Präbiotika sind Substanzen, welche die Ansiedlung von Probiotika fördern, ihnen Nahrung liefern oder ihre Aktivität fördern. Dazu zählen für den menschlichen Darm unverdauliche Kohlenhydrate wie Frukto-Oligosaccharide in Pflanzen oder Galakto-Oligosaccharide in Milch. 

Synbiotika enthalten sowohl Prä- als auch Probiotika.

Wer einen Versuch unternehmen wolle, solle nur qualitätsgeprüfte Präparate kaufen, raten Scharl und Giannoni. Der Lausanner Kinderarzt verweist auf eine Liste von Probiotika, die in Experimenten bei anderen Infektionen geholfen haben (Link auf Englisch). «Bei den neuen Coronaviren ist aber noch nichts davon geprüft», gibt er zu bedenken. «Die Studien dazu sind noch nicht abgeschlossen.» Naturjoghurt hingegen hat wohl keinen Effekt. Denn die Zahl der Bakterien darin ist zu gering, zudem sterben die meisten im Magensaft.

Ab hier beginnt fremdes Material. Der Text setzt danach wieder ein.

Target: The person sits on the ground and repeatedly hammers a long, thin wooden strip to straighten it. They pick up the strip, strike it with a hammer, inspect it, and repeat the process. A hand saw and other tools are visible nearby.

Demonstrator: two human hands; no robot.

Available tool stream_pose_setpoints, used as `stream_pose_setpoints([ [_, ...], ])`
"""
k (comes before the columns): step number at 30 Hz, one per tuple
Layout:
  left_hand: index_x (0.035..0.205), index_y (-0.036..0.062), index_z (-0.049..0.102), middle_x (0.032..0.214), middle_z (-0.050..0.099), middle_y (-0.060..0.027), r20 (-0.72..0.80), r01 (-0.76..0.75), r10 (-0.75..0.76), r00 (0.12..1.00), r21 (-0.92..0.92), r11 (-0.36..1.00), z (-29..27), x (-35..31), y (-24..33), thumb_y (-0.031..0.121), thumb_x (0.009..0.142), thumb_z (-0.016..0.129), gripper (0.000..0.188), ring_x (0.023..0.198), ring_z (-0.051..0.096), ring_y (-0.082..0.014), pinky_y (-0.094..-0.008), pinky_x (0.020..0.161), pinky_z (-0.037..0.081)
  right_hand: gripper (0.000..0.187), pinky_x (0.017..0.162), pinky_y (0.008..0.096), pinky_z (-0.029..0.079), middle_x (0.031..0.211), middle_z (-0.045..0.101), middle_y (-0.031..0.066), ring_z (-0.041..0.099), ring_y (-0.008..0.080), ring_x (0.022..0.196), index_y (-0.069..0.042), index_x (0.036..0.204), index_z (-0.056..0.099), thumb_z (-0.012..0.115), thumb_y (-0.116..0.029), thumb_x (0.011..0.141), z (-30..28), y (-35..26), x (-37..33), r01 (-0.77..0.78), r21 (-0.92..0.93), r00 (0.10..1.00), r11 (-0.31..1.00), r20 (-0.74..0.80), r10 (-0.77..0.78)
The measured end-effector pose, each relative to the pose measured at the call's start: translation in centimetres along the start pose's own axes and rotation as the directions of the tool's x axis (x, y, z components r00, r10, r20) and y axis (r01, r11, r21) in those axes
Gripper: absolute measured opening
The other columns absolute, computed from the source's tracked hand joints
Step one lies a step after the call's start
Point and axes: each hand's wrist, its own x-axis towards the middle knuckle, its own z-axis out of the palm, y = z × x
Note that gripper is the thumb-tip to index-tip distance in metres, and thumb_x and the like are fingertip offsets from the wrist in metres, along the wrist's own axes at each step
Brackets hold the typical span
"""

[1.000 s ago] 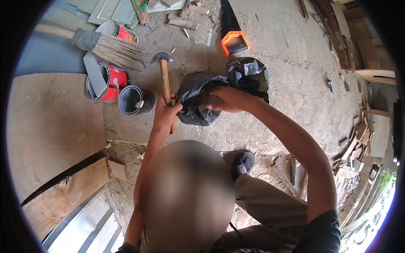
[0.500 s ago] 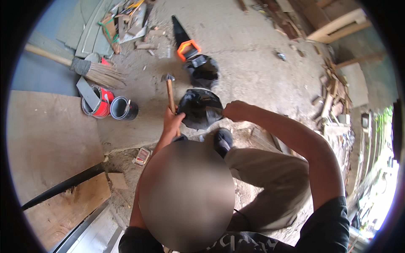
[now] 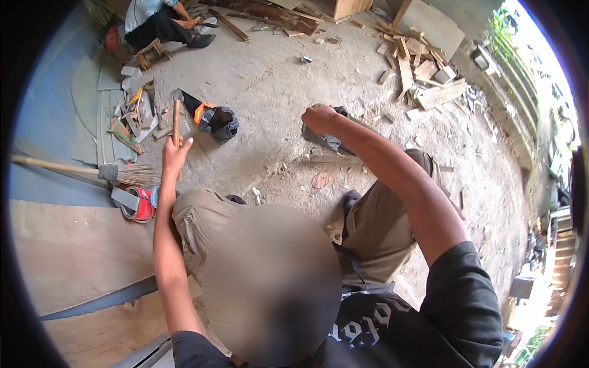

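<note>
My left hand (image 3: 174, 154) grips the wooden handle of a hammer (image 3: 176, 116), which points away from me with its metal head at the far end. My right hand (image 3: 318, 116) is closed on a dark grey cloth bag (image 3: 325, 140) and holds it just above the concrete floor. Between the two hands, on the ground, lies a second black bag (image 3: 222, 122) with an orange-edged tool (image 3: 199, 112) sticking out of it. My knees in khaki trousers (image 3: 199, 216) are bent below the hands.
A broom (image 3: 92, 171) and a red can (image 3: 138, 203) lie at the left beside plywood sheets (image 3: 61, 257). Wood offcuts (image 3: 417, 70) are piled at the upper right. Another person (image 3: 156, 21) sits at the top left among boards and scraps.
My right hand has carried the dark grey bag to the right, away from the other bag. My left hand has moved left with the hammer. The view has swung toward the right.
</note>
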Motion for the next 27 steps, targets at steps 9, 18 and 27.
stream_pose_setpoints([
  [9, 0.101, -0.0014, 0.057, 0.084, 0.064, -0.0201, 0.305, -0.305, 0.187, 0.934, 0.407, 0.861, -3.1, 0.4, 10.2, 0.039, 0.096, 0.061, 0.041, 0.077, 0.062, -0.0317, -0.0420, 0.072, 0.048, 0.020, 0.066, 0.0399, 0.059, 0.094, 0.074, 0.0146, 0.073, 0.0278, 0.084, -0.006, 0.095, 0.074, 0.057, -0.015, 0.089, 3.7, -7.8, -0.8, 0.082, 0.039, 0.995, 0.996, -0.055, -0.080],
  [18, 0.096, -0.0016, 0.056, 0.072, 0.057, -0.0162, 0.492, -0.442, 0.274, 0.827, 0.266, 0.857, 8.7, 1.3, 25.2, 0.037, 0.094, 0.065, 0.040, 0.071, 0.059, -0.0263, -0.0417, 0.066, 0.046, 0.036, 0.065, 0.0343, 0.056, 0.086, 0.074, 0.0110, 0.070, 0.0179, 0.070, 0.001, 0.107, 0.070, 0.061, -0.033, 0.095, 7.0, 0.7, -5.5, 0.073, 0.989, 0.831, 0.127, -0.131, 0.541],
  [27, 0.090, 0.0068, 0.056, 0.068, 0.051, 0.0017, 0.545, -0.162, 0.364, 0.755, -0.384, 0.909, 31.1, -7.5, 35.9, 0.040, 0.095, 0.058, 0.034, 0.053, 0.047, -0.0087, -0.0285, 0.045, 0.038, 0.074, 0.078, 0.0324, 0.054, 0.108, 0.070, 0.0129, 0.067, 0.0198, 0.093, 0.004, 0.120, 0.063, 0.050, -0.064, 0.095, 2.8, 6.4, -19.8, 0.174, 0.951, 0.609, -0.257, 0.101, 0.786],
])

Was sicher nicht schadet, ist eine gesunde Ernährung mit Ballaststoffen. Denn die für den Darm unverdaulichen Bestandteile von Haferflocken, Vollkorn, Hülsenfrüchten, Brokkoli und anderem Gemüse und Früchten liefern den probiotischen Bakterien sogenannte «Präbiotika» – also genau die Nahrung, die sie brauchen, um sich rasch zu vermehren. Hülsenfrüchte und Vollkorn enthalten ausserdem vergleichsweise viel Spermidin. Diese Substanz konnte im Laborversuch verhindern, dass sich die neuen Coronaviren ausbreiteten.

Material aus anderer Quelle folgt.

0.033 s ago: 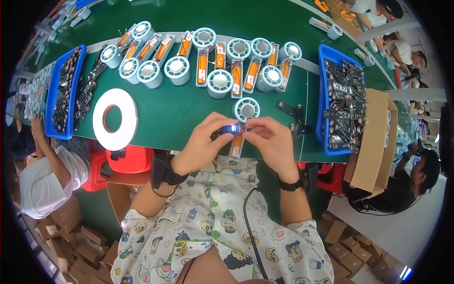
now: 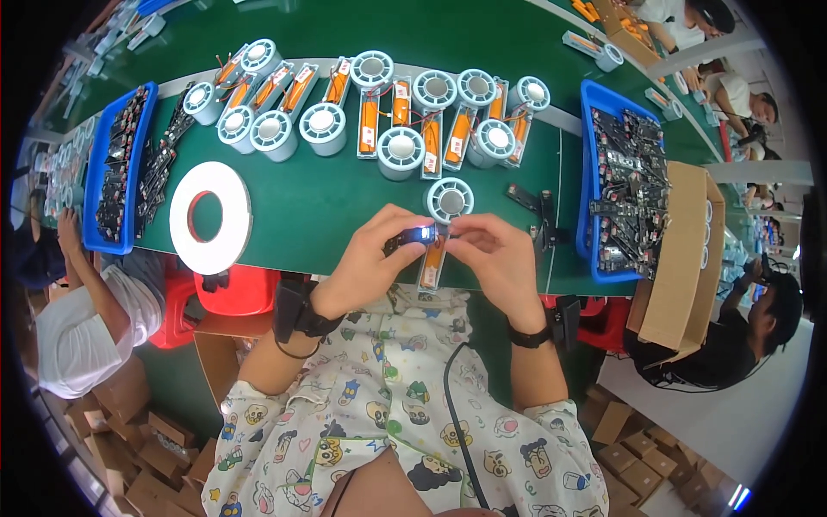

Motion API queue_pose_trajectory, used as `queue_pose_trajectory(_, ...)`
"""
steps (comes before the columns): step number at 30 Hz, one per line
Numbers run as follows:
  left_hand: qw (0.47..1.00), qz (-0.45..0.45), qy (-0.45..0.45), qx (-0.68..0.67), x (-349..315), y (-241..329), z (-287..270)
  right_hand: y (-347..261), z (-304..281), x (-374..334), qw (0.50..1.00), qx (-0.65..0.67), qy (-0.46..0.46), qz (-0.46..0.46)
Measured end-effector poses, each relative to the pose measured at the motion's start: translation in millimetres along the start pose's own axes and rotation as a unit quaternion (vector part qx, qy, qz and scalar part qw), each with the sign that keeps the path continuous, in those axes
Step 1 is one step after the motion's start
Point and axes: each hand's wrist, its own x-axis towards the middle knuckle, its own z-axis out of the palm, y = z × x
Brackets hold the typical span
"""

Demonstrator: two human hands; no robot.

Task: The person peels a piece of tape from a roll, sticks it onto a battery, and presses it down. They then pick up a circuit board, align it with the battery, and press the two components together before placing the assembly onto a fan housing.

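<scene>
My left hand (image 2: 372, 258) is closed on a small dark circuit board (image 2: 419, 235) whose little display glows blue-white. At the board's right end, the fingertips of my right hand (image 2: 491, 257) pinch something too small to make out. Just below and behind my fingers lies a grey handle shell with an orange battery (image 2: 431, 264), partly hidden by my hands. Its round grey fan head (image 2: 450, 201) sticks out beyond my fingertips, toward the far side of the table.
More fan units (image 2: 400, 151) with orange batteries stand across the green table (image 2: 297, 194). Blue trays of dark circuit boards sit left (image 2: 148, 95) and right (image 2: 588, 177). A white tape roll (image 2: 185, 215), loose boards (image 2: 546, 211) and a cardboard box (image 2: 676, 276) are nearby. People work on both sides.
</scene>
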Motion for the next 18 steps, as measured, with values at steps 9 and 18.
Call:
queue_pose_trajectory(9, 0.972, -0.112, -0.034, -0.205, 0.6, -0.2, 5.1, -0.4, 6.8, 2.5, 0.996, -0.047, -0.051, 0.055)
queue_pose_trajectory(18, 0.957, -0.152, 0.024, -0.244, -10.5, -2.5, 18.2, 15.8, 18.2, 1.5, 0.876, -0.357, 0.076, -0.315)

Deshalb wird Spermidin im Internet bereits als «Hoffnungsträger» bei Corona bezeichnet. Doch ob diese Substanz, die auch in Weizenkeimen, Soja, Nüssen, Pilzen und lange gereiftem Käse wie Parmesan vorkommt, die Hoffnung erfüllen wird, ist völlig ungewiss. Denn die bisher durchgeführten Laborversuche an Affennieren- oder Lungenzellen sagen nichts darüber aus, ob Spermidin auch beim Menschen sicher und wirksam wäre. Und sehr fraglich ist auch, ob die Konzentration an Spermidin, das mit der Nahrung aufgenommen wird, ausreicht gegen die Viren.